■ **Work order**: Copy every line below precisely as it appears.

■ **Available data**:
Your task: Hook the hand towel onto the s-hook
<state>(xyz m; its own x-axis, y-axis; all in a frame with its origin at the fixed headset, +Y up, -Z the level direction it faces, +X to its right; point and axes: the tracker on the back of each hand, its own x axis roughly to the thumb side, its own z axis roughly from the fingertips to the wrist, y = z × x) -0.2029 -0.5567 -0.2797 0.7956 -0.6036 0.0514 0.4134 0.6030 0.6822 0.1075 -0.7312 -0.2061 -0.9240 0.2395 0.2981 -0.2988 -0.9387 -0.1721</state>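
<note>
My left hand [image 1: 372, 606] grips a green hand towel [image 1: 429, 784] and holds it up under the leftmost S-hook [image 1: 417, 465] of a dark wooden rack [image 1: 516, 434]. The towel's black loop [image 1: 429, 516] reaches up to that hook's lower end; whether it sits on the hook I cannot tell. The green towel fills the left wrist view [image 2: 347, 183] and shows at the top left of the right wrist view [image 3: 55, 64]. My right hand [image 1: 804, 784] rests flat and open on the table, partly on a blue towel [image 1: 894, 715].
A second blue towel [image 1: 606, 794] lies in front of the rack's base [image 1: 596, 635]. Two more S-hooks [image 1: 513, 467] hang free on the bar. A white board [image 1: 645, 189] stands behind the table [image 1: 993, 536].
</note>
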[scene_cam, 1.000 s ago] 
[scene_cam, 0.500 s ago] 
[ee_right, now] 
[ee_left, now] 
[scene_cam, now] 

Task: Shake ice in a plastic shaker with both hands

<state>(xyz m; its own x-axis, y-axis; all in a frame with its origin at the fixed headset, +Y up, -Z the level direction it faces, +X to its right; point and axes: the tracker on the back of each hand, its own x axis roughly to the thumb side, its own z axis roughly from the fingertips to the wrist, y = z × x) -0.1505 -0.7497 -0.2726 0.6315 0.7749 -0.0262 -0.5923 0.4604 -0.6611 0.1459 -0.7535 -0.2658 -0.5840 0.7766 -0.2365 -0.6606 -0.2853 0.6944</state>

■ **Solution for this exercise**:
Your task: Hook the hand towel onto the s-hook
<state>(xyz m; its own x-axis, y-axis; all in a frame with its origin at the fixed headset, +Y up, -Z the level direction it faces, +X to its right; point and axes: the tracker on the back of each hand, its own x axis roughly to the thumb side, its own z axis roughly from the fingertips to the wrist, y = z × x) -0.2029 -0.5567 -0.2797 0.7956 -0.6036 0.0514 0.4134 0.6030 0.6822 0.1075 -0.7312 -0.2061 -0.9240 0.2395 0.2981 -0.2988 -0.9387 -0.1721</state>
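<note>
My left hand [image 1: 372, 606] grips a green hand towel [image 1: 429, 784] and holds it up under the leftmost S-hook [image 1: 417, 465] of a dark wooden rack [image 1: 516, 434]. The towel's black loop [image 1: 429, 516] reaches up to that hook's lower end; whether it sits on the hook I cannot tell. The green towel fills the left wrist view [image 2: 347, 183] and shows at the top left of the right wrist view [image 3: 55, 64]. My right hand [image 1: 804, 784] rests flat and open on the table, partly on a blue towel [image 1: 894, 715].
A second blue towel [image 1: 606, 794] lies in front of the rack's base [image 1: 596, 635]. Two more S-hooks [image 1: 513, 467] hang free on the bar. A white board [image 1: 645, 189] stands behind the table [image 1: 993, 536].
</note>
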[scene_cam, 1.000 s ago] 
[scene_cam, 0.500 s ago] 
[ee_right, now] 
[ee_left, now] 
[scene_cam, now] 

Task: Shake ice in a plastic shaker with both hands

<state>(xyz m; its own x-axis, y-axis; all in a frame with its origin at the fixed headset, +Y up, -Z the level direction it faces, +X to its right; point and axes: the tracker on the back of each hand, its own x axis roughly to the thumb side, its own z axis roughly from the fingertips to the wrist, y = z × x) -0.1505 -0.7497 -0.2726 0.6315 0.7749 -0.0262 -0.5923 0.4604 -0.6611 0.1459 -0.7535 -0.2658 -0.5840 0.7766 -0.2365 -0.6606 -0.2853 0.6944</state>

Nothing more remains to be done for this exercise.